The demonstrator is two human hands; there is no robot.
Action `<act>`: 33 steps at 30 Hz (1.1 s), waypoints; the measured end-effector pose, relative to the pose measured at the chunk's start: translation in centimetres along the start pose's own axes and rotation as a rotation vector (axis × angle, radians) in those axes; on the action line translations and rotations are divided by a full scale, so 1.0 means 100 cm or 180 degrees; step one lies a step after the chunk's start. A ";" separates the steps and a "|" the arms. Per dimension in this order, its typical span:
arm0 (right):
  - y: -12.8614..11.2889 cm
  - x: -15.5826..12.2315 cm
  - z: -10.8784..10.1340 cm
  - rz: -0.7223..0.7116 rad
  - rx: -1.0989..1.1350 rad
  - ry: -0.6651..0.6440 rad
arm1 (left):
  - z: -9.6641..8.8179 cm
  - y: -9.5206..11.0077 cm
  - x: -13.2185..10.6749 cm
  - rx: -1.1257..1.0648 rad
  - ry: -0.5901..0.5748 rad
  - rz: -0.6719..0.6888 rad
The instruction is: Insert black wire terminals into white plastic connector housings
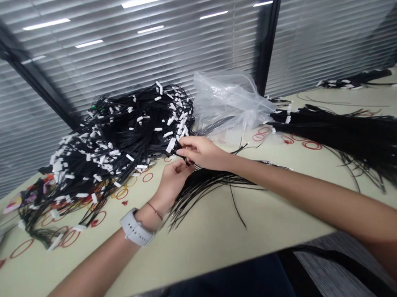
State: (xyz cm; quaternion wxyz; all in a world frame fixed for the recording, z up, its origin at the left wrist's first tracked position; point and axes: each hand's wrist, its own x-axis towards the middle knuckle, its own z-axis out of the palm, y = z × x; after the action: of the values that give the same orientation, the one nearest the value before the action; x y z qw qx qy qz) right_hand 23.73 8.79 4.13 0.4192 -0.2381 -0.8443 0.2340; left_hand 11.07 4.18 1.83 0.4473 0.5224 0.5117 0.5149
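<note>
My right hand is closed, its thumb and fingers pinching black cables just below a white connector. Right beside it, my left hand is closed too, its fingers curled around black cables at the same spot. Below and to the right of both hands, a spread of loose black cables lies on the table, thin ends fanning toward me. Beyond the hands rises a big heap of black cables with many white connectors. My fingers hide part of what they hold.
A clear plastic bag stands behind my right hand. Another thick bundle of black cables lies at the right. Red rubber bands are scattered over the pale table. Window blinds are behind the table.
</note>
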 end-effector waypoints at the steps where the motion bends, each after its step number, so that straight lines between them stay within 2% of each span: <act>1: -0.001 0.000 -0.001 -0.0036 -0.0047 0.0022 | -0.002 0.000 0.000 0.0073 -0.0049 0.0080; 5: -0.006 0.002 -0.003 -0.0196 -0.0246 0.0134 | -0.009 0.001 0.001 0.0279 -0.0363 0.0312; 10: -0.013 0.003 -0.004 -0.0344 -0.0408 0.0181 | -0.012 -0.001 -0.002 0.0391 -0.0595 0.0343; 13: -0.016 0.003 -0.005 -0.0376 -0.0449 0.0198 | -0.012 -0.003 -0.007 0.0440 -0.0583 0.0387; 17: -0.017 0.003 -0.006 -0.0386 -0.0463 0.0242 | -0.012 -0.002 -0.017 0.0498 -0.0326 0.0570; 19: -0.017 0.003 -0.006 -0.0395 -0.0458 0.0257 | -0.012 -0.001 -0.021 0.0528 -0.0326 0.0652; 22: -0.017 0.003 -0.006 -0.0402 -0.0440 0.0263 | -0.014 0.001 -0.022 0.0589 -0.0633 0.0634; 28: -0.019 0.002 -0.006 -0.0373 -0.0351 0.0243 | -0.015 0.007 -0.017 0.0702 -0.1441 0.0316; 30: -0.019 0.002 -0.007 -0.0353 -0.0323 0.0237 | -0.014 0.011 -0.017 0.0705 -0.1558 0.0269; 33: -0.021 0.002 -0.013 -0.0297 -0.0269 0.0252 | -0.018 0.016 -0.016 0.0674 -0.1473 0.0269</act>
State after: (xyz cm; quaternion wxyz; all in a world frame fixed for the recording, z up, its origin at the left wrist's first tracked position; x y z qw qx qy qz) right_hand 24.26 7.52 6.20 0.4523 -0.2250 -0.8464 0.1687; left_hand 9.50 2.40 3.37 0.4733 0.6913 0.4245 0.3434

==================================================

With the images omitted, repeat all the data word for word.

◆ Solution for this task
The demonstrator is two human hands; there is no robot.
Action `<act>`: 33 steps at 30 Hz (1.1 s), waypoints; the measured end-effector pose, relative to the pose measured at the chunk's start: translation in centimetres along the start pose's own axes and rotation as a rotation vector (axis × angle, radians) in those axes; on the action line translations and rotations are divided by a full scale, so 1.0 means 100 cm or 180 degrees; step one lies a step after the chunk's start. A ";" separates the steps and a "|" the arms. Per dimension in this order, its typical span:
arm0 (right):
  - y: -12.8614..11.2889 cm
  - x: -15.5826..12.2315 cm
  - z: -10.8784..10.1340 cm
  - rz: -0.7223..0.7116 rad
  - rx: -1.0989..1.1350 rad
  - ry: -0.6651..0.6440 rad
arm1 (left):
  - z: -9.6641..8.8179 cm
  - y: -9.5206..11.0077 cm
  - x: -13.2185..10.6749 cm
  - rx: -1.1257..1.0648 rad
  - ry: -0.5901..0.5748 rad
  - rz: -0.6719..0.6888 rad
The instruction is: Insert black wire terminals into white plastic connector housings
State: (xyz cm; quaternion wxyz; all in a world frame fixed for the recording, z up, its origin at the left wrist's first tracked position; point and axes: each hand's wrist, its own x-axis towards the middle knuckle, its own z-axis out of the palm, y = z × x; after the action: of the values that give the same orientation, the one nearest the value before the action; x y z qw qx qy qz) right_hand 23.73 8.79 4.13 0.4192 -0.2381 -0.8443 0.2340; left_hand 11.07 4.18 1.83 0.4473 0.5224 0.5117 0.5149
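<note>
My right hand is closed, its thumb and fingers pinching black cables just below a white connector. Right beside it, my left hand is closed too, its fingers curled around black cables at the same spot. Below and to the right of both hands, a spread of loose black cables lies on the table, thin ends fanning toward me. Beyond the hands rises a big heap of black cables with many white connectors. My fingers hide part of what they hold.
A clear plastic bag stands behind my right hand. Another thick bundle of black cables lies at the right. Red rubber bands are scattered over the pale table. Window blinds are behind the table.
</note>
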 end-effector waypoints at the steps where the motion bends, each after its step number, so that straight lines between them stay within 2% of each span: <act>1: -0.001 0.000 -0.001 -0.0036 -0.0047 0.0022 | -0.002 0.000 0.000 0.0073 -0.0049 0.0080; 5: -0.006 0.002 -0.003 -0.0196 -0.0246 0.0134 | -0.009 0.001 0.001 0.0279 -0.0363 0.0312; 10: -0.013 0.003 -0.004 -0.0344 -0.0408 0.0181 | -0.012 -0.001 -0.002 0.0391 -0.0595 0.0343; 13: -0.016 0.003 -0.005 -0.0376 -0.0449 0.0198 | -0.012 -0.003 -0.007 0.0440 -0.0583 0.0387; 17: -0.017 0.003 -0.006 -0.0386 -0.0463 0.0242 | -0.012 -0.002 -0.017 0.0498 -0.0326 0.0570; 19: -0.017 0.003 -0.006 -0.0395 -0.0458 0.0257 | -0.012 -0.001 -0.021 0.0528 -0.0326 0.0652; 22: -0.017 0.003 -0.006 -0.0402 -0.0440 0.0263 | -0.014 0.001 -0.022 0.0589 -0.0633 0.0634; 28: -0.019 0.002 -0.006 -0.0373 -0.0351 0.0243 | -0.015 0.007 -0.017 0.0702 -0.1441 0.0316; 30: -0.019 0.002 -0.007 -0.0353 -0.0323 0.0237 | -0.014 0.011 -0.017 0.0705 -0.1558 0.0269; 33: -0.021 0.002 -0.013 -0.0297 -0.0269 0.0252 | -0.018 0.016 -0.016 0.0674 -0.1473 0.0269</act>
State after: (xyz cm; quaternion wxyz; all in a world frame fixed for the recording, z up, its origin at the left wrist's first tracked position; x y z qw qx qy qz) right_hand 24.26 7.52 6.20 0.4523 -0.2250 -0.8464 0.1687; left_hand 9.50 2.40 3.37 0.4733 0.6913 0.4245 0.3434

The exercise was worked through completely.